Your instructions. Skip the pictures, please, and write out exactly the lines from the opening of the data through the line containing "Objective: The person".
+--
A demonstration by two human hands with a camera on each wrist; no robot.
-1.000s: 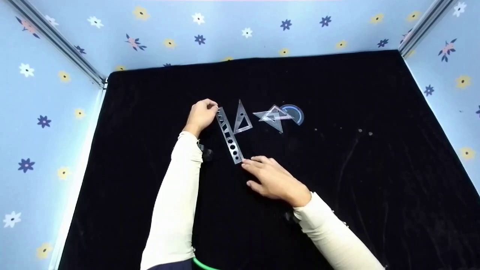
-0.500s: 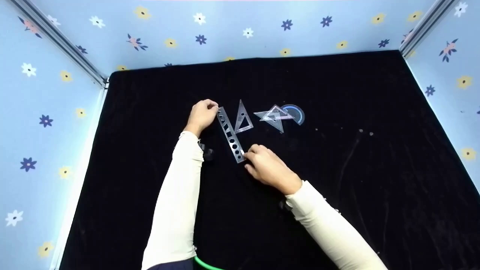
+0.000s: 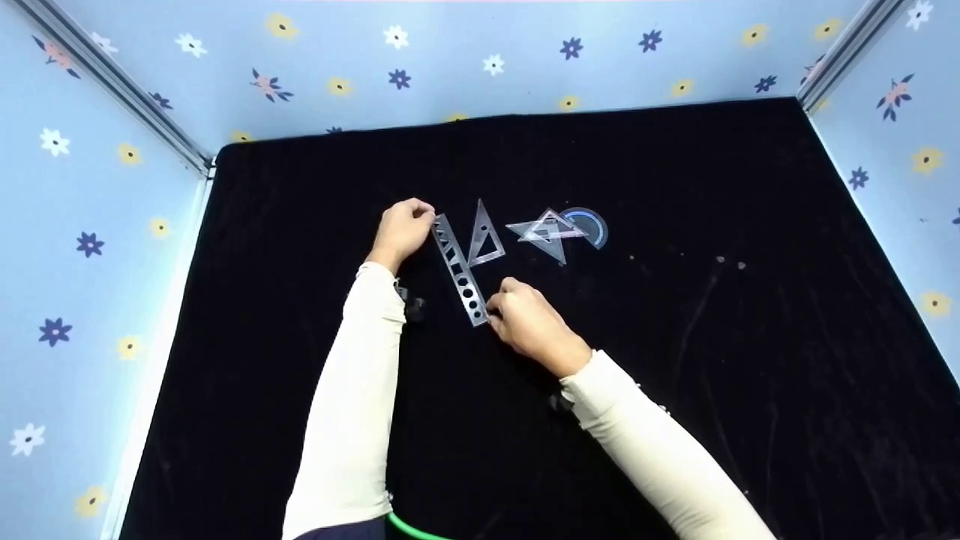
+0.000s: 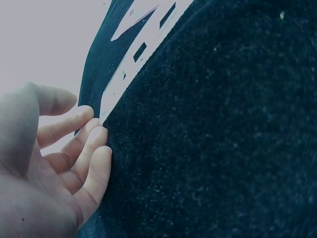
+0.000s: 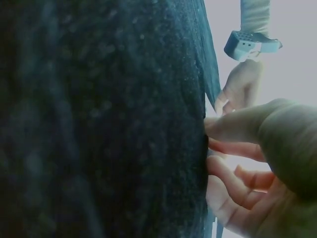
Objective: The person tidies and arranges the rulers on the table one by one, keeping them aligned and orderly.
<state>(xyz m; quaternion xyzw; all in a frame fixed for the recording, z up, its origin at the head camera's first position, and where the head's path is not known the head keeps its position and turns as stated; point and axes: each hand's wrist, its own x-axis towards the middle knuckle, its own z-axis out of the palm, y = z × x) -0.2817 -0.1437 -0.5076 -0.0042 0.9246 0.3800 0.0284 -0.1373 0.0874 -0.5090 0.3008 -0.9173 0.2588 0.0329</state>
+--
Response to the task.
A demonstration by two human hands with a camera on each wrist; no robot.
-1.000s: 
-0.500s: 
+0.000s: 
+0.000s: 
+0.000s: 
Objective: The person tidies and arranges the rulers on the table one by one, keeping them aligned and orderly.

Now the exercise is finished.